He had a job to do later for Vi. And first, he would rock the radKIDS graduation for Dru. It was time to make amends and get her out of his system for good. Then when Vivian was gone and he headed back to Savannah, he and Dru would both have the clean break they needed.
Chapter Two
Watching Brad work with fourteen-year-old Sally Beaumont and the younger radKIDS made Dru grateful he’d crashed her graduation program.
The louse.
He and Sally had become instant friends, reminding Dru of how great he’d once been with her when she’d tagged along after him and Oliver and Travis, and her foster brothers hadn’t always wanted her underfoot.

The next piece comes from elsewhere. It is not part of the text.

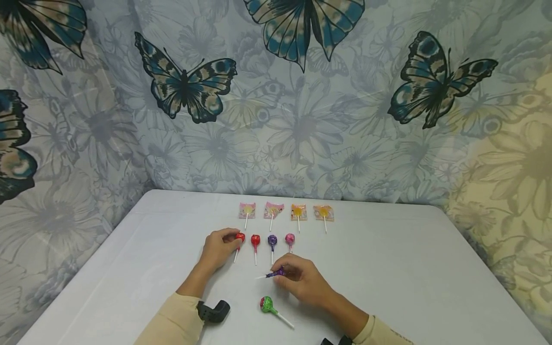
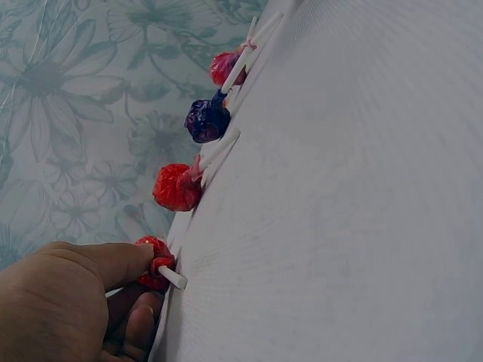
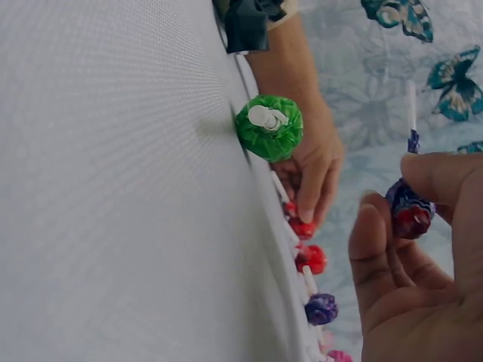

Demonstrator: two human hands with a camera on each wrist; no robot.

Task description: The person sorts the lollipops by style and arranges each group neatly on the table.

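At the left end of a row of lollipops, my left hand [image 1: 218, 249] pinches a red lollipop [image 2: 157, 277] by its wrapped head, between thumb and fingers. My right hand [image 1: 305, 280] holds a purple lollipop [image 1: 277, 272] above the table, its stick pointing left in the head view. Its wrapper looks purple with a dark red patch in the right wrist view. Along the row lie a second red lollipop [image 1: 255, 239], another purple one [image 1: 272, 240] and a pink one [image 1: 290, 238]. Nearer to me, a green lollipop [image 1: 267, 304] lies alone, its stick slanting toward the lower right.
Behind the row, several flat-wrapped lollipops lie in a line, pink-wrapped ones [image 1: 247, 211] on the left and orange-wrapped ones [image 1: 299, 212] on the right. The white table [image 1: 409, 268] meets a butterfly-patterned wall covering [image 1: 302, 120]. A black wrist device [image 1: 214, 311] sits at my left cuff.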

But Brad had been her champion. If he’d minded, he’d never let her know. Instead, he’d made her laugh and smoothed things over with her grumpy brothers, and soon they’d all been doing whatever, just hanging out or playing ball or grabbing cones or shakes at the Dream Whip—on the house every time, even if Vivian had grumbled about it.
Dru had been a tomboy, and he’d treated her like one of the guys. He’d also made her feel like a princess: teasing her about her girly favorite color, while finding her pink shoelaces when hers gave out, pink barrettes when she grew her hair longer, and even a pink soccer ball one time when she’d decided to play because her brothers did. He’d been that good at making her feel special, without seeming like he was trying.
He hadn’t lost his touch.
Sally had been through a lot the last couple of years. One of Dru’s first radKIDS, she’d come to class struggling with the aftermath of a school shooting that had paralyzed all of Chandlerville two years ago. She’d been withdrawn and shell-shocked, fearing another catastrophe. Graduating from radKIDS had helped rebuild her confidence. And Sally had come back to help teach other kids how to be strong and brave, whatever they faced.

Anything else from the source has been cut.